Daí que, por mais incómodo que seja o comportamento autoritário de Erdoğan, a Europa e, em particular, a União Europeia devem manter com a Turquia uma relação ambígua, quase cínica. Precisam dela, mas não a podem endossar completamente. Por isso, abre-se a porta, através da Alemanha, a novas formas de associação: um estatuto próximo do modelo norueguês ou suíço, uma possível integração no espaço Schengen, sem que isso implique uma adesão plena à União. Mas nada está decidido. É a lógica da funcionalidade, onde a geopolítica se sobrepõe à ética democrática.

No plano interno, outro desenvolvimento merece atenção: o início de um processo de pacificação com a minoria curda, que, a confirmar-se, representaria uma mudança histórica no conflito que há mais de 40 anos marca a política interna turca.

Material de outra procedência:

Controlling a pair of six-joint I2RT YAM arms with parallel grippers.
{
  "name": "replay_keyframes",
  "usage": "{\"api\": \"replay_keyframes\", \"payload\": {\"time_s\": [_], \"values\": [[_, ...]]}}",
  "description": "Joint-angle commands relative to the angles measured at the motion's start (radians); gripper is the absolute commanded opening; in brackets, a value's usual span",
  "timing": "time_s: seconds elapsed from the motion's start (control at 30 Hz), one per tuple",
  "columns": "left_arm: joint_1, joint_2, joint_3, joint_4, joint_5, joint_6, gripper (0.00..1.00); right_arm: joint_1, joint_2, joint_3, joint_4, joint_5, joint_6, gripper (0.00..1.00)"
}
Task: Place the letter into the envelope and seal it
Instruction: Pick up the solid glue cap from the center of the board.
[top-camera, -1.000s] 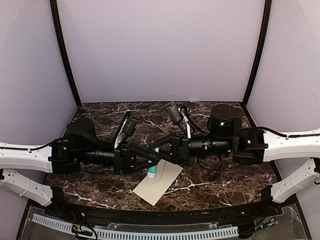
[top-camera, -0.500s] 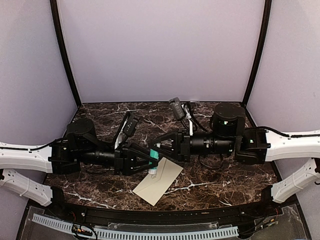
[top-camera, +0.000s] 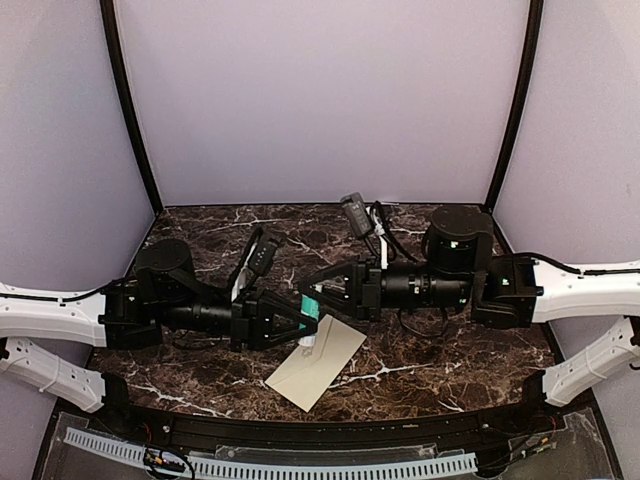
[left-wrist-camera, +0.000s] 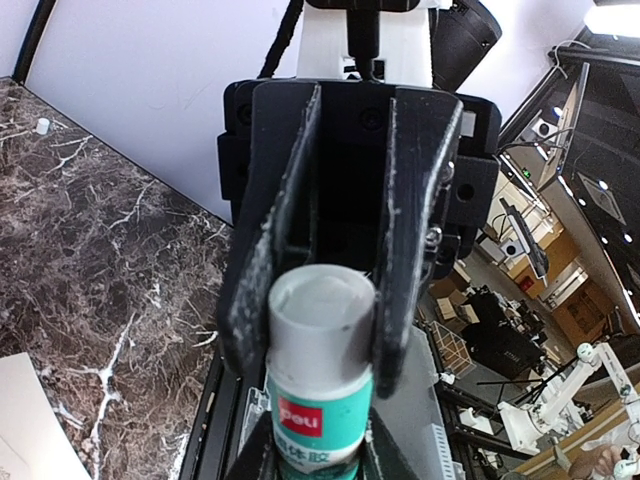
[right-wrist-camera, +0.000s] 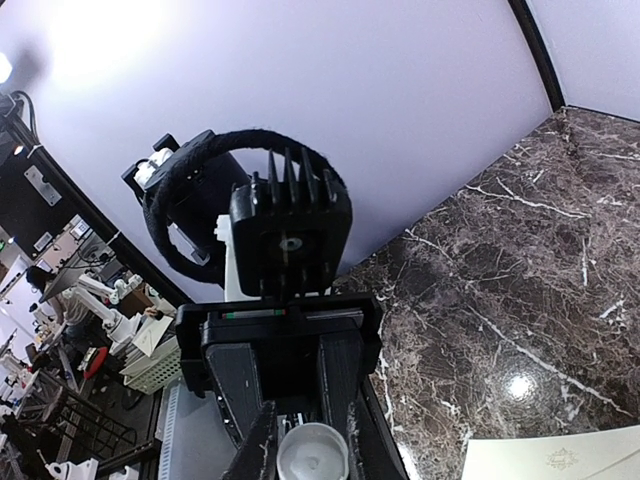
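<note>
Marble table (top-camera: 430, 372), cream-beige envelope (top-camera: 322, 366) (faint emblem (right-wrist-camera: 562, 458)); left tool (top-camera: 303, 325), right tool (left-wrist-camera: 320, 322) tight on glue stick (left-wrist-camera: 320, 425)

On the glue stick (left-wrist-camera: 320, 410) a small red patch carries the brand "deli" in white letters. Below it, on the teal band, run white Chinese characters, cut off at the picture's edge. The envelope (right-wrist-camera: 540, 462) bears a faint emblem, too small to read.
</note>
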Motion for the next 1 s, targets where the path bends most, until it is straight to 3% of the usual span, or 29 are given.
{"api": "replay_keyframes", "payload": {"time_s": [0.0, 0.2, 0.47, 0.57, 0.73, 0.97], "values": [[-0.007, -0.013, -0.007, -0.019, -0.046, 0.004, 0.09, 0.007, -0.025, 0.01, 0.011, 0.038, -0.009, 0.17], [0.013, -0.037, 0.05, -0.205, -0.114, 0.049, 0.05, 0.005, -0.069, 0.038, -0.16, 0.185, -0.022, 0.59], [0.285, -0.047, 0.156, -0.455, 0.137, 0.211, 0.04, -0.074, -0.128, 0.115, -0.541, 0.534, -0.026, 0.78], [0.384, -0.021, 0.199, -0.518, 0.204, 0.35, 0.04, -0.19, -0.128, 0.122, -0.626, 0.559, -0.03, 0.82], [0.557, 0.012, 0.18, -0.489, 0.292, 0.448, 0.04, -0.464, -0.047, 0.133, -0.719, 0.525, -0.088, 0.83], [0.611, -0.026, 0.146, -0.531, 0.164, 0.553, 0.05, -0.783, 0.163, 0.198, -0.771, 0.502, -0.222, 0.81]]}}
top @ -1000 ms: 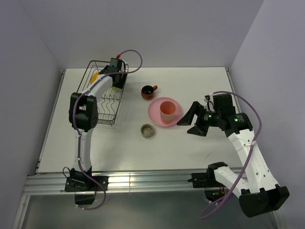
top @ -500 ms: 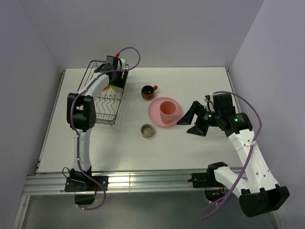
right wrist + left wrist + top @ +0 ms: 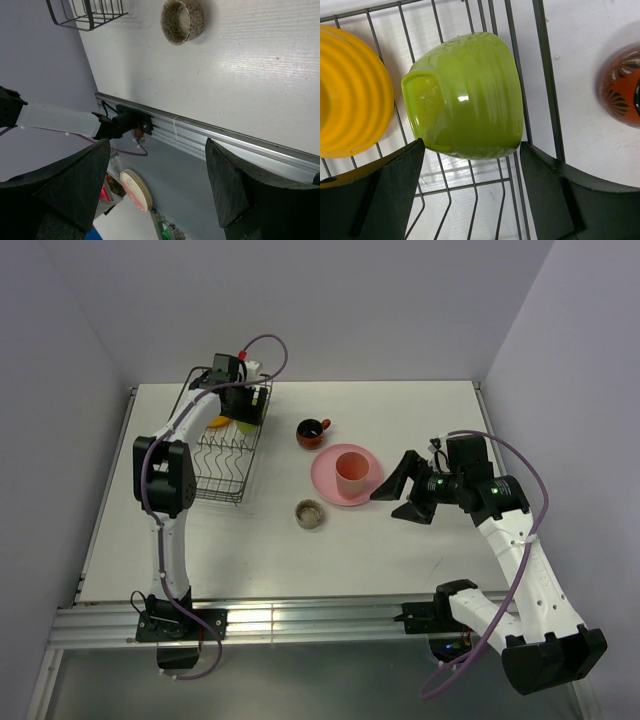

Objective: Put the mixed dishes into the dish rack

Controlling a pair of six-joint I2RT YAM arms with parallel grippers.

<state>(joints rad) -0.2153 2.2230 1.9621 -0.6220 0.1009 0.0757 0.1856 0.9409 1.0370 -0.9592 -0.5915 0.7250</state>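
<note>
The black wire dish rack (image 3: 222,462) stands at the back left. In it lie the orange-yellow bowl (image 3: 216,421) and the yellow-green bowl (image 3: 246,426), which is upside down in the left wrist view (image 3: 467,95) beside the orange-yellow bowl (image 3: 350,90). My left gripper (image 3: 245,406) hovers over them, open and empty (image 3: 470,195). The dark red-brown mug (image 3: 312,432) stands right of the rack. The pink tumbler (image 3: 350,472) stands on the pink plate (image 3: 328,483). The grey-brown dish (image 3: 310,513) sits in front. My right gripper (image 3: 393,499) is open and empty beside the plate.
The right wrist view shows the grey-brown dish (image 3: 182,20), a corner of the rack (image 3: 87,12) and the metal rail (image 3: 210,137) at the table's near edge. The mug (image 3: 622,85) lies just outside the rack wall. Side walls close in the table.
My left gripper has drawn back toward the far end of the rack, uncovering the two bowls. The right arm and the other dishes have not moved.
</note>
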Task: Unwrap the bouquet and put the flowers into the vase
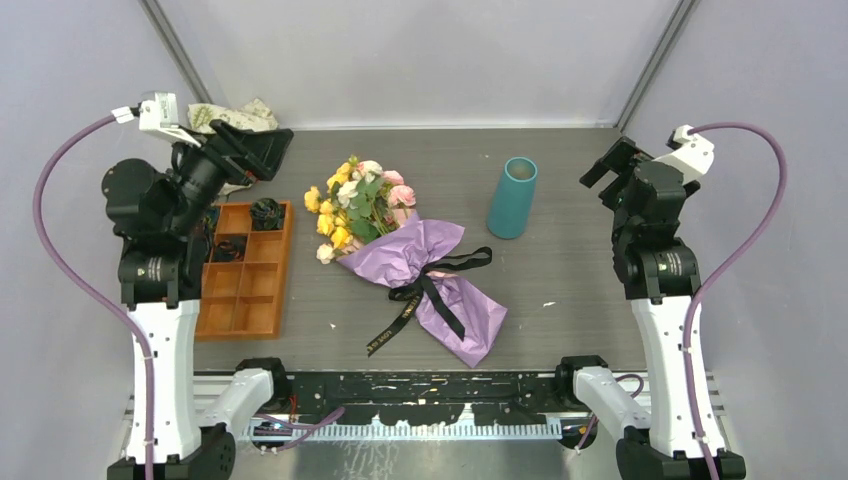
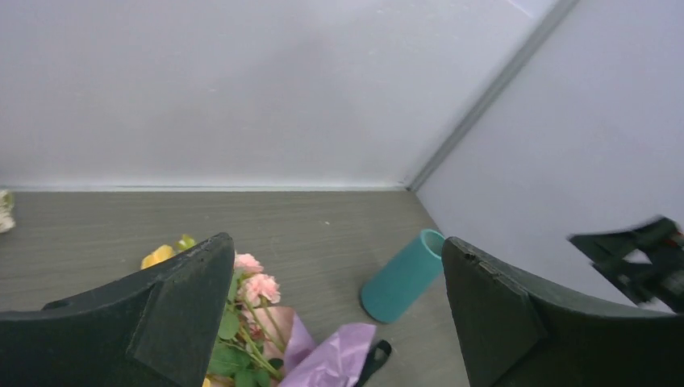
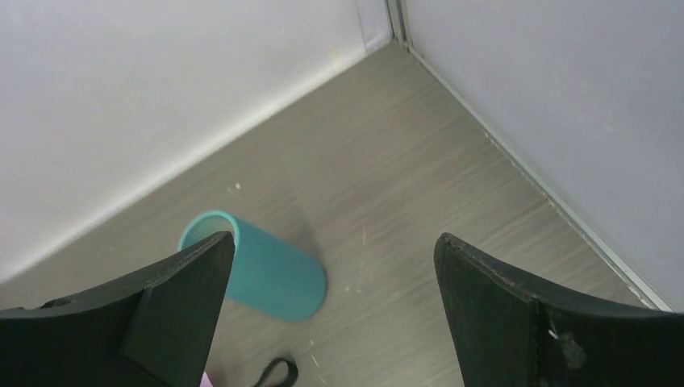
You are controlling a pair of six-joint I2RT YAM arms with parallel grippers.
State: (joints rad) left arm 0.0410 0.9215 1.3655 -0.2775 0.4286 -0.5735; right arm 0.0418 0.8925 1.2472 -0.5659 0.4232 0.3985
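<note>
Lying on the grey wood-grain surface (image 1: 580,290) in the top view, the bouquet (image 1: 415,265) of yellow, pink and white flowers (image 1: 355,205) in purple wrapping paper has its long axis on a diagonal. The blooms point to the far left and the paper tail to the near right. A black gold-lettered ribbon (image 1: 425,290) is tied around its middle. The tall teal-blue tapered vase (image 1: 512,198) stands upright just to the right of the blooms, apart from them, with its mouth open upward. The left hand (image 1: 268,152) hangs at the far left with its fingers spread, above the far end of an orange compartmented wooden tray (image 1: 245,275) and well clear of the bouquet. The right hand (image 1: 605,165), also spread, hangs to the right of the vase without touching it. A beige green-printed cloth bag (image 1: 235,113) lies at the far left edge.

From the left wrist, the left hand (image 2: 335,242) stands wide apart and holds nothing. The flowers (image 2: 250,282) sit low beside its left finger and the vase (image 2: 401,278) lies between the fingers, farther off.

From the right wrist, the right hand (image 3: 335,238) is equally wide and empty. The vase (image 3: 270,274) stands below and ahead, near its left finger.
</note>
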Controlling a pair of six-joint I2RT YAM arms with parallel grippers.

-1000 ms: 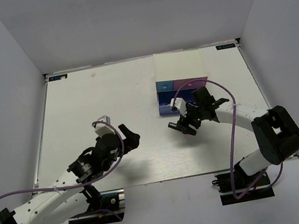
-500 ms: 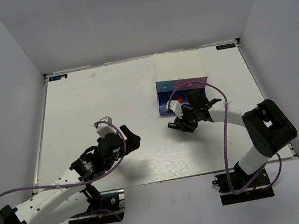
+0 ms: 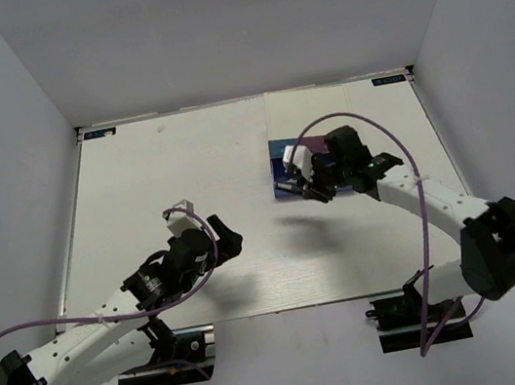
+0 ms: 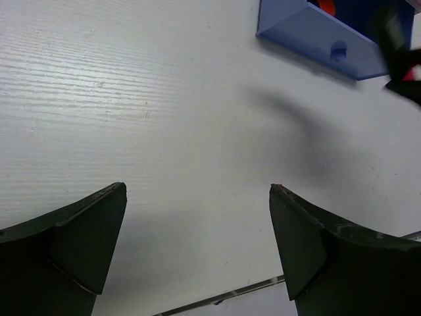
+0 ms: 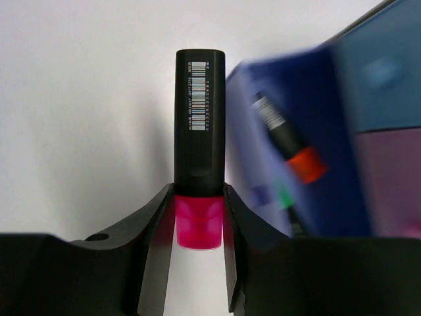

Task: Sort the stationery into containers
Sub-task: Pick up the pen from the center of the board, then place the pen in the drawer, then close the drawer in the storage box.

A proposta de cessar-fogo lançada pelo líder curdo Abdullah Öcalan e aceite pelo PKK sinaliza uma janela de oportunidade rara. E Erdoğan, com o instinto político que lhe é conhecido, sabe que um acordo com os curdos traria estabilidade interna e capital político num momento de erosão económica.

Porque sim, a economia é outro dos fantasmas que assombram o regime. A inflação continua acima dos 70%, o desemprego jovem dispara, e a lira turca arrasta-se nos mercados. A pressão social cresce, sobretudo nas grandes cidades, e é isso que torna figuras como İmamoğlu tão perigosas para o poder: representam a esperança de uma alternativa.

Tudo isto coloca a Europa — e o mundo ocidental em geral — perante um dilema clássico. A Turquia é indispensável no xadrez da segurança euro-atlântica. Controla o Bósforo e os Dardanelos, por onde passam navios militares e mercadorias vitais. É o tampão entre o Médio Oriente e o continente europeu, tanto em fluxos migratórios como em estabilidade regional. Mas é, ao mesmo tempo, um país que se afasta progressivamente dos valores democráticos que a Europa diz defender.

Erdoğan sabe disso. E joga com isso. Enquanto os olhos do mundo estão voltados para a frente de batalha na Ucrânia e para o caos no Médio Oriente, ele consolida o poder, amordaça a oposição e molda a Turquia à sua imagem. Com astúcia, paciência e eficácia. A prisão de İmamoğlu é apenas mais uma jogada. Mas uma jogada que diz muito sobre o tabuleiro. A pergunta que sobra é: até onde está o Ocidente disposto a fechar os olhos?